Exercise goal:
Would you restate all the data that follows, word for word?

Recorded information:
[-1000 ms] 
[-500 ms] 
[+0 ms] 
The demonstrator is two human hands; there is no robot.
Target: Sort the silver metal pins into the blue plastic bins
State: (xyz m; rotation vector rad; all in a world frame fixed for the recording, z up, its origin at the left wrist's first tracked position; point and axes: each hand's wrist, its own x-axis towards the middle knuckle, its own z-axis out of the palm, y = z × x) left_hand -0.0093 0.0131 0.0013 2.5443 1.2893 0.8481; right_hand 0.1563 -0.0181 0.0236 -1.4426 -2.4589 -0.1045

Exercise output:
[-1000 ms] 
[-500 ms] 
[+0 ms] 
The demonstrator is two human hands; there is no robot.
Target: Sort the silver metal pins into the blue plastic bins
State: (xyz m; rotation vector rad; all in a world frame fixed for the recording, z up, its origin at the left wrist's first tracked position; point and axes: each hand's wrist, its own x-axis towards the middle knuckle, its own z-axis out of the palm, y = z × x) left_hand -0.0093 0.0131 0.0013 2.5443 1.2893 0.8481; right_hand 0.1563 -0.0181 0.0236 -1.4426 -2.4589 -0.1045

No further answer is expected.